Declaration of Independent Directors: -

The Company has received necessary declaration from each of Independent Directors under Section 149(7) of the Companies Act, 2013, that he/ she meets the criteria of independence laid down in Section 149(6) of the Companies Act, 2013 and the relevant Rules made there on and Regulation 25 of SEBI (Listing Obligations and Disclosure Requirements) Regulations,2015.

Committee of the Board: -

The Board of Directors has following Committee

1) Audit Committee

2) Nomination & Remuneration Committee

3) Stakeholder Relationship Committee

4) Risk Management Committee

The details of the Committees along with their composition, number of meetings and attendance at the meetings are provided in the Corporate Governance Report.
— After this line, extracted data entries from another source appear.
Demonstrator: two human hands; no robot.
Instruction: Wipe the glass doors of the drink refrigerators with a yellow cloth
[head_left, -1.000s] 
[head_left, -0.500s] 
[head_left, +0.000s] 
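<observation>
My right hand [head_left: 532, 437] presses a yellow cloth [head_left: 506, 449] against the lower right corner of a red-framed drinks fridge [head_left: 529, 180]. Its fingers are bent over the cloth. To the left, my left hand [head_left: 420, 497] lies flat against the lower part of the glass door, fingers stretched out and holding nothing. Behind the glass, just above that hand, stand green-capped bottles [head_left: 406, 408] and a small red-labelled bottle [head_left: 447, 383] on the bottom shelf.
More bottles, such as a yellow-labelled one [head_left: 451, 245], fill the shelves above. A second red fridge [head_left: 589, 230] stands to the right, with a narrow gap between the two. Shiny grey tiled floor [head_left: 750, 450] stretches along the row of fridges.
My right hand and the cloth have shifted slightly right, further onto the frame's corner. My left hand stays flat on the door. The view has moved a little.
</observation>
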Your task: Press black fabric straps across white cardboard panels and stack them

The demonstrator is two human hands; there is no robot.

Statement concerning development and implementation of Risk Management Policy of the Company: -

The Board of Directors of the Company has constituted a Risk Management Committee to frame, implement and monitor the risk management plan for the Company. The Committee is responsible for reviewing the risk management plan and ensuring its effectiveness. The Committee has additional oversight in the area of financial risks and controls. Major risks identified by the business and functions are systematically address through mitigation action on a continuing basis.

The details of Committee and its terms of reference are set out in the Corporate Governance Report forming part of the Board Report.

Number of Meeting of the Board: -

During the year under review Four (4) Meetings of the Board of Directors of the Company were held. The details of Board meetings and the attendance of the directors are provided in the Corporate Governance Report which forms part of this Report.

Disclosure regarding Companys policies under Companies Act, 2013 and SEBI (Listing Obligations and Disclosure Requirements) Regulations, 2015- The Company has framed various policies as per SEBI (Listing Obligations and Disclosure Requirements) Regulations, 2015 & Companies Act, 2013; viz

i) Determining material subsidiary Policy ii) Related Party transactions Policy, iii) Whistle Blower/vigil Mechanism iv) Archival Policy for disclosure v) Code of Conduct for Board of Directors & Senior Management vi) Policy of Preservation of Documents vii) Policy on Criteria for Determining Materiality of Events viii) Remuneration Policy for the Directors , Key Managerial Personnel and other Employees ix) Code of Conduct for Independent Director / Information are displayed on the website of the Company https://www.likhamiconsulting.com/Codes%20&%20Policies/Codes%20&%20Policies.html.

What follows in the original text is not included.